> EXERCISE: Retyping the data exactly is the task. Include every line.
----
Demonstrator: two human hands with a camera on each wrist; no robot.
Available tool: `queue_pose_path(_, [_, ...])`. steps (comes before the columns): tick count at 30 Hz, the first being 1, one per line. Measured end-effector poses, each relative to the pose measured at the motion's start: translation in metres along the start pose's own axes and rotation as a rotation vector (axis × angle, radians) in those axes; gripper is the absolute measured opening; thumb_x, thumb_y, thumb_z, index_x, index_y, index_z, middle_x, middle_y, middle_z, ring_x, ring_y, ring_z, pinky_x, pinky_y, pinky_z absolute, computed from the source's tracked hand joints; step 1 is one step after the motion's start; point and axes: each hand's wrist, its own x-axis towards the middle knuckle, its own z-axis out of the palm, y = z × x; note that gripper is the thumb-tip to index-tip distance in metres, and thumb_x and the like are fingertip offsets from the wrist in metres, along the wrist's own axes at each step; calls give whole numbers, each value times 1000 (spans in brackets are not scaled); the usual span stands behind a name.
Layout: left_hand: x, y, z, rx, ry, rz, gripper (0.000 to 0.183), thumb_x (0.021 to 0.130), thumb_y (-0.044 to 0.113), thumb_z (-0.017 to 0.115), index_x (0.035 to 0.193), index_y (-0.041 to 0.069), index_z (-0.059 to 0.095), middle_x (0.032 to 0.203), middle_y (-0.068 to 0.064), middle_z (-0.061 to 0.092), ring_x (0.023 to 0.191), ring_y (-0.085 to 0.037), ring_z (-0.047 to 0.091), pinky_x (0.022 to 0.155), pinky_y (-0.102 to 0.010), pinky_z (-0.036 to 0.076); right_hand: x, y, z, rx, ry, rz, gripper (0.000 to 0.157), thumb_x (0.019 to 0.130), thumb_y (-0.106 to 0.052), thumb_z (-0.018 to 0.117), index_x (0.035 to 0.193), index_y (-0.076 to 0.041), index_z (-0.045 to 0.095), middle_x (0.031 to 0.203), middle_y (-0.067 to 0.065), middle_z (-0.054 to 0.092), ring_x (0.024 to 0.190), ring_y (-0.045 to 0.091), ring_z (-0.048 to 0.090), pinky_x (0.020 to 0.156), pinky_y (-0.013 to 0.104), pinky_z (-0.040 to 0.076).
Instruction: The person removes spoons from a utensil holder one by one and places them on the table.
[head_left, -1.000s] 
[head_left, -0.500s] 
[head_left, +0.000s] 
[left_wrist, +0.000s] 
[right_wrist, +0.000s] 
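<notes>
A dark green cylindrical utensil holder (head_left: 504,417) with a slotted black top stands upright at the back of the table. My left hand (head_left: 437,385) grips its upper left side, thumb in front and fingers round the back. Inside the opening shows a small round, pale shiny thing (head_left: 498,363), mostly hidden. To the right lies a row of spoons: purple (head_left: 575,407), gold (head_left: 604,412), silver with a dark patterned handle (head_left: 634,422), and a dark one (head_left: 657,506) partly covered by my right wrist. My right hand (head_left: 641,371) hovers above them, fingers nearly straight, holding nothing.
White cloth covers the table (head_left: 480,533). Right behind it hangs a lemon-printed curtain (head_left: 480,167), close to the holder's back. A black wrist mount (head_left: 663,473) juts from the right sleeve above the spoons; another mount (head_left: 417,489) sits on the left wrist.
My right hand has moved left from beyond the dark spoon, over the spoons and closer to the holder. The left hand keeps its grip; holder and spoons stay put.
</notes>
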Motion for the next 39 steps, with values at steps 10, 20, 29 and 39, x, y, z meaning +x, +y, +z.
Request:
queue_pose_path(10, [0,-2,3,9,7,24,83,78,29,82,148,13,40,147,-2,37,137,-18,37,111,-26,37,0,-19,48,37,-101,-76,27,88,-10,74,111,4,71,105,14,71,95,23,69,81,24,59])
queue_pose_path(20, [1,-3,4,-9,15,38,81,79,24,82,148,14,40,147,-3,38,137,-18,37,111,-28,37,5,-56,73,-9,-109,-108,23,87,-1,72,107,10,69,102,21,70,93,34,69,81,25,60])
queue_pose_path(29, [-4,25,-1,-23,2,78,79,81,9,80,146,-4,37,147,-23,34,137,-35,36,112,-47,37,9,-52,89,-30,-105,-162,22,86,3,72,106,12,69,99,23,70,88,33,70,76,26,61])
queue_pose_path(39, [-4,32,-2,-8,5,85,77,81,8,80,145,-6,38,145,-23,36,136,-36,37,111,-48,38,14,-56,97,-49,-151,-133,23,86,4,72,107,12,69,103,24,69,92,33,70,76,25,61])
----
> SOLVED EXERCISE:
Demonstrator: two human hands with a camera on each wrist; no robot.
Available tool: `queue_pose_path(_, [_, ...])`. steps (comes before the columns): tick count at 30 Hz, the first being 1, one per line. Measured end-effector poses, each relative to the pose measured at the motion's start: translation in metres along the start pose's own axes and rotation as a rotation vector (axis × angle, radians) in those axes; gripper is the absolute measured opening; thumb_x, thumb_y, thumb_z, index_x, index_y, index_z, middle_x, middle_y, middle_z, ring_x, ring_y, ring_z, pinky_x, pinky_y, pinky_z absolute, computed from the source's tracked hand joints; step 1 is one step after the motion's start; point and axes: each hand's wrist, its own x-axis towards the middle knuckle, its own z-axis out of the palm, y = z × x; note that gripper is the thumb-tip to index-tip distance in metres, and thumb_x and the like are fingertip offsets from the wrist in metres, along the wrist's own axes at each step; calls give whole numbers, each value times 1000 (spans in brackets are not scaled); the usual span stands behind a name.
Layout: left_hand: x, y, z, rx, ry, rz, gripper (0.000 to 0.183), thumb_x (0.021 to 0.130), thumb_y (-0.044 to 0.113), thumb_z (-0.017 to 0.115), index_x (0.035 to 0.193), index_y (-0.041 to 0.069), index_z (-0.059 to 0.095), middle_x (0.032 to 0.203), middle_y (-0.068 to 0.064), middle_z (-0.061 to 0.092), ring_x (0.023 to 0.191), ring_y (-0.085 to 0.037), ring_z (-0.047 to 0.091), pinky_x (0.022 to 0.155), pinky_y (-0.102 to 0.010), pinky_z (-0.036 to 0.076); right_hand: x, y, z, rx, ry, rz, gripper (0.000 to 0.157), thumb_x (0.019 to 0.130), thumb_y (-0.106 to 0.052), thumb_z (-0.018 to 0.117), index_x (0.035 to 0.193), index_y (-0.076 to 0.041), index_z (-0.045 to 0.095), middle_x (0.031 to 0.203), middle_y (-0.067 to 0.065), middle_z (-0.054 to 0.092), ring_x (0.024 to 0.190), ring_y (-0.045 to 0.091), ring_z (-0.048 to 0.090), pinky_x (0.020 to 0.156), pinky_y (-0.013 to 0.104), pinky_z (-0.040 to 0.076).
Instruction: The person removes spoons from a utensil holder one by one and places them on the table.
[head_left, -1.000s] 
[head_left, -0.500s] 
[head_left, +0.000s] 
[left_wrist, +0.000s] 
[right_wrist, +0.000s] 
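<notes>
A dark green cylindrical utensil holder (head_left: 504,417) with a slotted black top stands upright at the back of the table. My left hand (head_left: 437,385) grips its upper left side, thumb in front and fingers round the back. Inside the opening shows a small round, pale shiny thing (head_left: 498,363), mostly hidden. To the right lies a row of spoons: purple (head_left: 575,407), gold (head_left: 604,412), silver with a dark patterned handle (head_left: 634,422), and a dark one (head_left: 657,506) partly covered by my right wrist. My right hand (head_left: 641,371) hovers above them, fingers nearly straight, holding nothing.
White cloth covers the table (head_left: 480,533). Right behind it hangs a lemon-printed curtain (head_left: 480,167), close to the holder's back. A black wrist mount (head_left: 663,473) juts from the right sleeve above the spoons; another mount (head_left: 417,489) sits on the left wrist.
My right hand has moved left from beyond the dark spoon, over the spoons and closer to the holder. The left hand keeps its grip; holder and spoons stay put.
</notes>
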Motion for the next 39 steps, with values at steps 10, 20, 29 and 39, x, y, z meaning +x, +y, +z.
Request:
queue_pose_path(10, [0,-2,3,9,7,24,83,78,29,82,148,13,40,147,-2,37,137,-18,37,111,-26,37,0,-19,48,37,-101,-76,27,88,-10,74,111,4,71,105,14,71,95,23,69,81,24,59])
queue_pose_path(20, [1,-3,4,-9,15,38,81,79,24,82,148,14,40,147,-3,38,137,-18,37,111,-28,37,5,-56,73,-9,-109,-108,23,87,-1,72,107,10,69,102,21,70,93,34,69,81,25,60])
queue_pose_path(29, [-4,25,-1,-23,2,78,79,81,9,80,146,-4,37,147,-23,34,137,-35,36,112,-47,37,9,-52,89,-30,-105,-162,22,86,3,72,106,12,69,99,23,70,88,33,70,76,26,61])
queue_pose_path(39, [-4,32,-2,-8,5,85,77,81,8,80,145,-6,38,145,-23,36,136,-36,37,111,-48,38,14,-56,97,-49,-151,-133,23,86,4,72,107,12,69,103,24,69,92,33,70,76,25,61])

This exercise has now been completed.